The harbor seemed good. That is often how catastrophes begin in The Odyssey: with the appearance of refuge. The ships enter, the men breathe, then the landscape reveals its true nature. The Laestrygonians do not merely block the route; they crush the fleet.
The false refuge
The group enters a narrow harbor that appears welcoming. The crew's confidence quickly collides with deceptive topography and hostile giants. The Laestrygonians attack from a distance with mechanical violence: rocks, enormous projectiles, immediate annihilation. Odysseus, better placed than the others, perceives in time what will happen to most of the ships.

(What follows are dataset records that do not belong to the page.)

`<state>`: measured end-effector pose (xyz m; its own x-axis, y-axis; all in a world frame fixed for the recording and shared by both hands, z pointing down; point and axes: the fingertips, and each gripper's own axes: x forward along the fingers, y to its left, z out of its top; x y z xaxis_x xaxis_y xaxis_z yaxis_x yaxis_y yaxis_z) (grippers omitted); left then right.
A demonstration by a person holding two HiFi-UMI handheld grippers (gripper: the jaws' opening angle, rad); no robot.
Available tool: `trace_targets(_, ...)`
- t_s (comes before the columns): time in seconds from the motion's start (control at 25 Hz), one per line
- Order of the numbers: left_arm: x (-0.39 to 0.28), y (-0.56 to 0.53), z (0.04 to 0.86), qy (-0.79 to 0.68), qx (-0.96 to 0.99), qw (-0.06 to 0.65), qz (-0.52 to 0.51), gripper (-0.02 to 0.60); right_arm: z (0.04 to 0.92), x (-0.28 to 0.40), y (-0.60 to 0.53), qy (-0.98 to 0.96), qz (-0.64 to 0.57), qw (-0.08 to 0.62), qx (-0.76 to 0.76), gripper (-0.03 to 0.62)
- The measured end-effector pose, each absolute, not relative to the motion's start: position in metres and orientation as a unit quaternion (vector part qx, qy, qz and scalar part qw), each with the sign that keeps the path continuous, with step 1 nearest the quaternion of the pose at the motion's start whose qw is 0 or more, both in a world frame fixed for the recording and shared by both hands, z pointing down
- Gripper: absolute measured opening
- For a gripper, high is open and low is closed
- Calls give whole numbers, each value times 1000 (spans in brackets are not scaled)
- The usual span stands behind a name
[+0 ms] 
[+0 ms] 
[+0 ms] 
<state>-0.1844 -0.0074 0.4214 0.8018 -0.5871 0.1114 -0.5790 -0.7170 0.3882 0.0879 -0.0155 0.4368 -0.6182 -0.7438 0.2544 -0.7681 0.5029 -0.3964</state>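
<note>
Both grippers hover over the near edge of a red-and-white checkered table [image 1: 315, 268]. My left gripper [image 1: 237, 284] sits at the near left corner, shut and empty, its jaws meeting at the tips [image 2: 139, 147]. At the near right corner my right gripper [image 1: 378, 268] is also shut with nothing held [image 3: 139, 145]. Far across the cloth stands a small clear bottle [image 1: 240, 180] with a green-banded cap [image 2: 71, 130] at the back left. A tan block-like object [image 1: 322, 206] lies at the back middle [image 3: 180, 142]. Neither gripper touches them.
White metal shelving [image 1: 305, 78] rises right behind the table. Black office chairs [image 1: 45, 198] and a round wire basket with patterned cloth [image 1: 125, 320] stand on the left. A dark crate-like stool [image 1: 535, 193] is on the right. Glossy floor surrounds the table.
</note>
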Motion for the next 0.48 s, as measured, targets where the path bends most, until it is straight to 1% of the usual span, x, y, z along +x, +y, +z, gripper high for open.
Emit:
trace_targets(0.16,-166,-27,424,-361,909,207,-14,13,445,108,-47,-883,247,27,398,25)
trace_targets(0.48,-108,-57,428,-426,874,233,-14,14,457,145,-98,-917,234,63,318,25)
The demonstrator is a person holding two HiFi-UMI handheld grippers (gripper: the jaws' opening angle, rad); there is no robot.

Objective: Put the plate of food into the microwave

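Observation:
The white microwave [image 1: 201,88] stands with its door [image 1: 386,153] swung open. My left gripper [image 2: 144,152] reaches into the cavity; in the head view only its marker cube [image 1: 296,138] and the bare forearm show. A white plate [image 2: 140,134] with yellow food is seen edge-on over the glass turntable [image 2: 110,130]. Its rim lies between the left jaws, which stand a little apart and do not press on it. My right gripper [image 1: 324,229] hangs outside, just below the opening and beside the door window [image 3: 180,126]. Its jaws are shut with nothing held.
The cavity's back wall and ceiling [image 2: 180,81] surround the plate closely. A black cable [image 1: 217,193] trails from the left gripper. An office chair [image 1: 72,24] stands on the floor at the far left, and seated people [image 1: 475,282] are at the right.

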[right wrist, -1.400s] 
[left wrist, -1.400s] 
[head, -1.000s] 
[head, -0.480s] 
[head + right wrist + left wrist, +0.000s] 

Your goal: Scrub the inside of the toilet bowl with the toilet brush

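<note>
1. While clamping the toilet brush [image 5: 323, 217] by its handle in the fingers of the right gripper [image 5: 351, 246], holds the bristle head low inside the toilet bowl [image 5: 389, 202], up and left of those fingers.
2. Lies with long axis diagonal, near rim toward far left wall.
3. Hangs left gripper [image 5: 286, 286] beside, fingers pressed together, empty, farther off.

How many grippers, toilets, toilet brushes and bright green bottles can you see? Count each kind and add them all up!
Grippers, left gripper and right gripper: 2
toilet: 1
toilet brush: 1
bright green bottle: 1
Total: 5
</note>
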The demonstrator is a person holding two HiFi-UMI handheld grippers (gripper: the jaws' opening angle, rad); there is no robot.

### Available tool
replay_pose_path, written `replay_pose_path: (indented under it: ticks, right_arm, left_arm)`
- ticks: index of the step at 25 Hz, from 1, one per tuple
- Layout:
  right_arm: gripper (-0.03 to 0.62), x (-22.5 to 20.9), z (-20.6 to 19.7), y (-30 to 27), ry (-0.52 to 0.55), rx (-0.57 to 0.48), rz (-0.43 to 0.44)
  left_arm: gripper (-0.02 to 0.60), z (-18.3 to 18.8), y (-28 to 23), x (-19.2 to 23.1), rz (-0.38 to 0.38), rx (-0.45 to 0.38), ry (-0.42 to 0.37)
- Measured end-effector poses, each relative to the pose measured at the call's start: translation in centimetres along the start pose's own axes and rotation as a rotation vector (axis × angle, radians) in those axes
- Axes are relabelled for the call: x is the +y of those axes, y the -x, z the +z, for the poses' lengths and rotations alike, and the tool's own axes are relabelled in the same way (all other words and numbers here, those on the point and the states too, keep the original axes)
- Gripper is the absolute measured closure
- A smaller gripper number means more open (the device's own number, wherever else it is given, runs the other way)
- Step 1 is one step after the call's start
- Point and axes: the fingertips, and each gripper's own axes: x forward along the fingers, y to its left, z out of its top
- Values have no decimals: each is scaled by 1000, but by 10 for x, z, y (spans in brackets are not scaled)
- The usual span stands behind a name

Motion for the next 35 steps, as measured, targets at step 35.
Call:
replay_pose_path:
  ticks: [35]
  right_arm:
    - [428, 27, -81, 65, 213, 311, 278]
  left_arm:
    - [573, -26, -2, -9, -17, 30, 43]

He saves his own vessel and a few men, while the essential part of the fleet is lost.
The end of the fleet
The journey stops being a series of personal tests and becomes a tragedy of numerical reduction. Odysseus is no longer a leader guiding an army; he becomes the responsible man of a remnant. Material loss changes the stakes of every later stage: each decision becomes vital. The motif of the group fractures here. There will be no more secondary detours, only a line of survival.
The scene on screen
Visually, the episode can show Odysseus' greatness without making him stronger than the others. Cunning is no longer first of all attack, but avoidance, preservation of a possible flight, the ability to read a place a few seconds before everyone else is destroyed by it. That small temporal advance is what survival looks like here.